2004 99 Schedule

Late Model main filled with bumping, spins

By Bill Poindexter
Record Staff Writer
Published Monday, March 29, 2004

Jim Weimer oversees the Western Late Model division at Stockton 99 Speedway. He saw a mess Sunday afternoon.

Five yellow flags, one red flag, crashes, sparks, flat tires, dents and destroyed parts made the season-opening 30-lap main event look more like a destruction derby.

And still, someone managed to win. Chris Monez, #11, of Turlock blew past Mark Welch, #23, of Orangevale on a restart on lap 26 and drove to the checkered flag.

"I knew they were going to throw the green (on the restart)," Monez said. "I just got the better of the banging."

Others weren't so lucky. There were multiple spinouts, and most every car had at least one tire mark on its door.

That prompted Weimer to call a meeting of the drivers following the race.

Weimer said he told the drivers, "It ain't going to happen anymore. You want to take away lines, we're going to put you on the trailer."

He said it was a matter of the drivers "not using their heads. They weren't using their lines, and they were taking lines away from people."

Mike Garcia, #57, of Lodi, the No. 1 qualifier, and Pete Anderson Jr., #5, of Stockton got into a nasty wreck on the second lap. Anderson's car climbed the wall in turn three. Both claimed there was oil on the track.

"About $5,000 in damage," said Anderson, whose crew repaired tie rods, shocks and two wheels and actually got the car back on the track to finish the race, albeit several laps down.

It started with Dave Byrd, #9,  being tapped from behind and turned into Welch on the first lap, and the race degenerated into a smash-up derby. Byrd, who has won multiple track championships, spun more than a square dancer.

"Nobody wanted to let up," he said. "I think everybody got me once."

Monez ran up front for the entire race, yet his car still had its share of bumps and bruises.

"Everybody got six months off and then tried to win it in every corner," he said.

Late Model rookie Gary Shafer Jr. of Stockton, Gary Glenn of Orangevale and Eric Humphries of Chowchilla also spun out.

SRL Wild West Shootout

Joey Zampa, #92, of Napa cruised along behind Phil Perry, #24, of Lincoln, not driving especially hard to keep up with him but wondering if he could ever pass him.

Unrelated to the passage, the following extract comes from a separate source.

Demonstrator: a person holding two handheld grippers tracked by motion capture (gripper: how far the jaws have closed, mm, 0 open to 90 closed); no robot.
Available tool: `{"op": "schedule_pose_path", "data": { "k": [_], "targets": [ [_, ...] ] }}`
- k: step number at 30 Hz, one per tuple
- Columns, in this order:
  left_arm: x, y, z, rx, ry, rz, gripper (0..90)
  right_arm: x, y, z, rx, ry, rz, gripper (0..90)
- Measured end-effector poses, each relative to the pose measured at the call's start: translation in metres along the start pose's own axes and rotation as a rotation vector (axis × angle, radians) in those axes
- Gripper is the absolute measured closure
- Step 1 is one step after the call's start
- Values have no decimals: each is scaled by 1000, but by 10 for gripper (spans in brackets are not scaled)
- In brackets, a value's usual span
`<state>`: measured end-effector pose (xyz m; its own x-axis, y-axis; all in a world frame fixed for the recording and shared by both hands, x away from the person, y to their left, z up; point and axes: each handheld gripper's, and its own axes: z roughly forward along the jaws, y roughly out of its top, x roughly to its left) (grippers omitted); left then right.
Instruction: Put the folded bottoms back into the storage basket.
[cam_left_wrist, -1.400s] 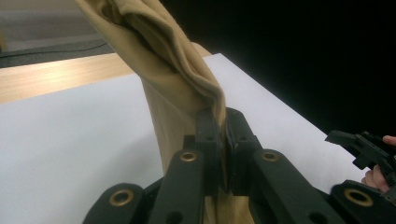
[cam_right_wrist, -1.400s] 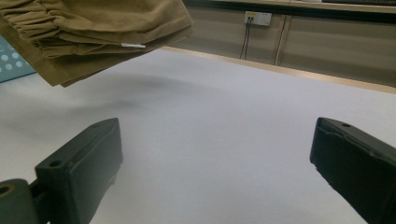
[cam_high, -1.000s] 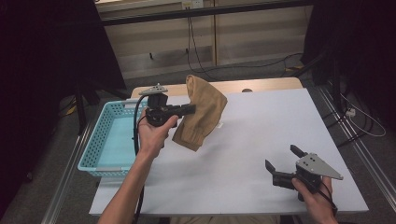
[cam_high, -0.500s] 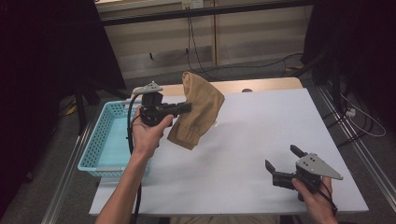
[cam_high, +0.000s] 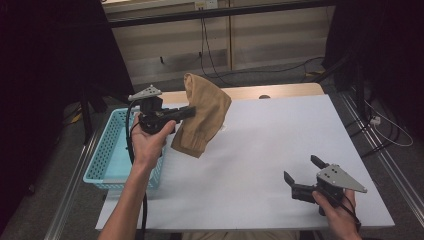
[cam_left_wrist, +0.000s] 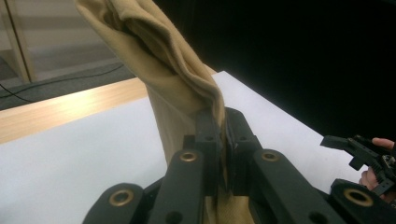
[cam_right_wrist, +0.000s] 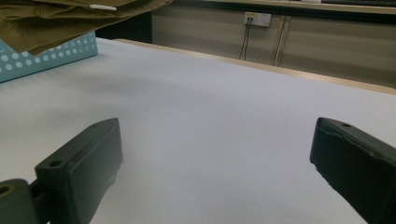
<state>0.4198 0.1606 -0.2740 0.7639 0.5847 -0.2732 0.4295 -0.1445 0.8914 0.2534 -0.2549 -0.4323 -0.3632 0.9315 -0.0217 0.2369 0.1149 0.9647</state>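
One broad white table (cam_high: 260, 150) carries the work, with a perforated turquoise plastic basket (cam_high: 107, 155) at its left edge — likely where the load is headed. Next in size, the tan folded cloth garment (cam_high: 202, 117) hangs in the air between table and basket, pinched in the clenched jaws of the left gripper (cam_left_wrist: 223, 140) so it can be carried clear of the surface. Smaller still, the right gripper (cam_high: 300, 175) idles low near the front right corner, jaws spread and empty — no brand, label or writing is legible anywhere.

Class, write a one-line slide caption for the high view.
Left gripper lifts a tan cloth beside the blue basket; right gripper rests open.
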Motion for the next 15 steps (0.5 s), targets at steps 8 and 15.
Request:
{"op": "schedule_pose_path", "data": {
  "k": [8, 15],
  "targets": [
    [3, 3, -13, -23, 17, -11, 863, 0, 0, 0, 0, -1, 0, 21],
    [8, 5, -26, -43, 33, -19, 862, 0, 0, 0, -2, -1, 1, 21]
  ]
}}
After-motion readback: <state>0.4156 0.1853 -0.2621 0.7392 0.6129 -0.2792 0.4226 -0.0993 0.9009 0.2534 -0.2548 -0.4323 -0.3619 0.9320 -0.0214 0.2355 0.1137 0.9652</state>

But Zampa didn't have to. Perry, after leading 54 laps of the 100-lap race, pulled into the infield during a caution period because of a carburetor problem.

His day was done, but Zampa's wasn't. Zampa inherited the lead and never gave it up in winning the second race in the series.

Zampa dedicated the victory to his father and former crew chief Ron, who passed away in April 2003.

"This one is definitely special. This one's for him," Zampa said. "We worked real hard to get back to where he was (with the car)."

Defending series champion Ron Strmiska Jr. of Manteca was second, Jeff Anthony of Livermore third, Rick Ruzbarsky of Tracy fourth and Ryan Foster of Anderson fifth.

Strmiska fought off Anthony's challenge for several laps before pulling away, but he couldn't catch Zampa.

"His car was a lot better than we were. We were just too tight," Strmiska said. "We can't complain about second."

BCRA Midget

Seven-time BCRA champion Floyd Alvis, #18, of San Carlos led from green flag to checkered flag in the 30-lap feature.

Alvis, 69, didn't qualify well -- his 14.089-second lap was 14th out of 25 drivers and nearly a half-second behind pace-setter John Sarale of Stockton -- but he controlled the race until Thomas Meseraull, #69,, #32, of San Jose made a challenge in the final three laps. The two bumped tires in one side-by-side battle, but Alvis hung on to win. Sarale finished third in the main.

Meseraull won a race Saturday night at Irwindale.